Понятно, что первое толкование не устраивает Гомбриха по той причине, что он усматривает в нем «указующий на два значения перст»[265], тогда как в сонете всего лишь точно иллюстрируется идея пророческого дара св. Анны без всяких намеков на аллегорию.
Можно просто пожать плечами и лишний раз удивиться, насколько невзыскательным может быть искусствознание, пережившее свои лучшие годы где-то в 50–60-е годы, а сейчас в лице своего совсем даже не последнего представителя путающее св. Анну – мать Пресвятой Девы – и пророчицу Анну.
Важно заметить, что Гомбриха смущает именно указующий жест интерпретатора, хотя как раз это для того же Варбурга было прямым смыслом самой интерпретации – возможность именно осмысленной жестикуляции как точное воспроизведение способа обращения с материалом со стороны художника, вся деятельность которого – система смыслопорождающих жестов. Это и есть творческие акты, создающие не только формы, но и значения – причем именно в акте указания, особенно визуального (существует, строго говоря, лишь то, что можно увидеть, а увидеть можно лишь то, на что указано – хотя бы собственным взглядом, который именно брошен и в котором сияет мгновение ока).

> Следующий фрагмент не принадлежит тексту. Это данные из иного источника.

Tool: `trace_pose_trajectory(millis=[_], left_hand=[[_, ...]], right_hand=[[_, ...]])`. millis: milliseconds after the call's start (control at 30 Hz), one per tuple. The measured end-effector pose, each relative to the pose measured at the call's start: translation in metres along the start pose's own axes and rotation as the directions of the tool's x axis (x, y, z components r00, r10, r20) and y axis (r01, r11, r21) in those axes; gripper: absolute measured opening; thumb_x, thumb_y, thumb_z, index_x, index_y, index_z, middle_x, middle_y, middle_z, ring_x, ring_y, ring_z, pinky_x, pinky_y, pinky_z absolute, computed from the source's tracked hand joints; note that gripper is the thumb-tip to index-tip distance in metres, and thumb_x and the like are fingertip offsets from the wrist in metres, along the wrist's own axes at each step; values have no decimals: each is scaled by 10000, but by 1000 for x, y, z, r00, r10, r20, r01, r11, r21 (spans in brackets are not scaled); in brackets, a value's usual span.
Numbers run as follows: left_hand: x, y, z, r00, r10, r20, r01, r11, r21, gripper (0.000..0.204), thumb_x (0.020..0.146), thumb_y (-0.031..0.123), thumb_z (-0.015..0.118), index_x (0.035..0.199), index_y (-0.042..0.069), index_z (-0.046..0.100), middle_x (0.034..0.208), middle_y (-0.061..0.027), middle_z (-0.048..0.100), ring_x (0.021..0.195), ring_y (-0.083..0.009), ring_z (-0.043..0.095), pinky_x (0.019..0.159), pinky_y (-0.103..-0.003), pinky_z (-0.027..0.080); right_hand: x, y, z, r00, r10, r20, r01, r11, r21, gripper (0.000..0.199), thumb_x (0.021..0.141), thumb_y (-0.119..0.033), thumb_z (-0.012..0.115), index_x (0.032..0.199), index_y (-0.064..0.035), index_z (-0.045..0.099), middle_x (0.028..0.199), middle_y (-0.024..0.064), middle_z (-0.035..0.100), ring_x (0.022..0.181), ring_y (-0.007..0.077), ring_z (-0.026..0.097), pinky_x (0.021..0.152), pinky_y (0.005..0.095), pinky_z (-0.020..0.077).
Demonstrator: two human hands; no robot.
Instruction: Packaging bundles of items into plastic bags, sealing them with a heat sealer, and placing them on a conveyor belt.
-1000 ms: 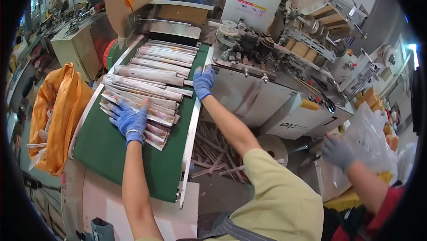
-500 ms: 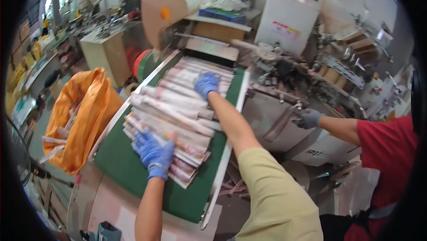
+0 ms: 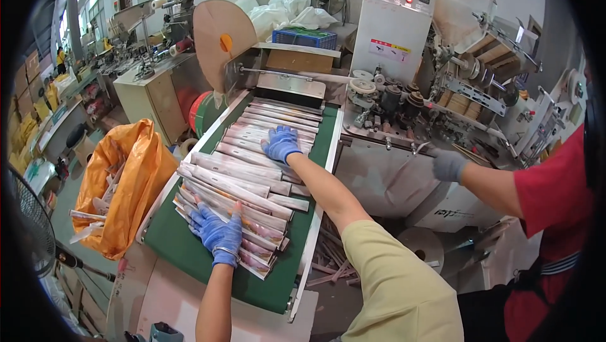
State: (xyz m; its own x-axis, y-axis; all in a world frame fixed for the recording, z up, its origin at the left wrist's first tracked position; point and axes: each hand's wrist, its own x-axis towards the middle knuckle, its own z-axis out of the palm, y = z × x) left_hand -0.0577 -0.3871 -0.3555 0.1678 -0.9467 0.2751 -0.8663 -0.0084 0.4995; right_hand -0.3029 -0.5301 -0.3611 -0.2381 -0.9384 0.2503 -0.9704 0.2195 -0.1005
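Long, narrow, printed packets (image 3: 252, 171) lie in overlapping rows across a green conveyor belt (image 3: 170, 241). Gloved in blue, my left hand (image 3: 218, 233) rests on the near end of the pile, fingers spread and thumb apart. Farther up the belt, my right hand (image 3: 281, 144), also blue-gloved, lies palm down on the packets with its fingers fanned out. The near packets are heaped on one another, while those by the machine's outlet (image 3: 290, 86) lie more evenly side by side.
An orange sack (image 3: 129, 178) with scraps stands left of the belt, beside a fan (image 3: 28, 222). Right of it, a co-worker's grey-gloved hand (image 3: 449, 165) is near machine rollers (image 3: 391, 99). A control cabinet (image 3: 388, 32) rises behind; loose strips (image 3: 331, 260) lie below.
The view has shifted slightly. My right hand has slid a little toward me over the packets; my left hand stays on the near pile. The co-worker's hand has moved slightly.
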Motion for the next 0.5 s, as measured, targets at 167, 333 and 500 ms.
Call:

Для Гомбриха же такого рода толкование слишком напоминает психоаналитические процедуры с их смешением причин и следствия, о которых Гомбрих считает возможным говорить в связи с творчеством:
…всякая человеческая деятельность, включающая и написание картин, представляет собой результат многочисленных, если не бесконечно многих взаимодействующих причин[266].
Оставим подобный детерминизм на теоретической совести Гомбриха, не делающего различий между физической вещью и эстетическим объектом, более того, использующего в своем смысле психоаналитическое понятие «сверхдетерминация». Он видит в ней всю совокупность причин и обстоятельств появления вещи, хотя на самом деле это невротический прием наделения чего-либо сверхзначением, защитная сверхоценка, предназначенная как раз для разоблачения.
Этот характерный для Гомбриха прием слегка саркастического перевода явления или проблемы из области реальности в область чисто ментальную чуть дальше дает такой сбой, который даже и оговоркой назвать затруднительно. Рассуждая о трудностях с выявлением подлинной интенциональности (на самом деле – замысла-устремления), Гомбрих утверждает, что намеренное значение – это даже не психологическая категория, ведь иначе компьютер не мог бы выдавать осмысленные фразы. Значение и символы, то есть знаковые системы, – это «категории исключительно общественных конвенций»[267]. Можем ли мы допустить, что Гомбрих настолько несведущ в кибернетике, что не подозревает о том, что компьютерные программы пишутся людьми, что есть акт психологический? Социальный символизм не исключает психику и психологию – просто это как иной уровень человеческого существования, реализующего себя уже медиально, то есть опосредованно-коммуникативно, инструментально-прагматически, где этика компенсируется не эстетикой, а техникой.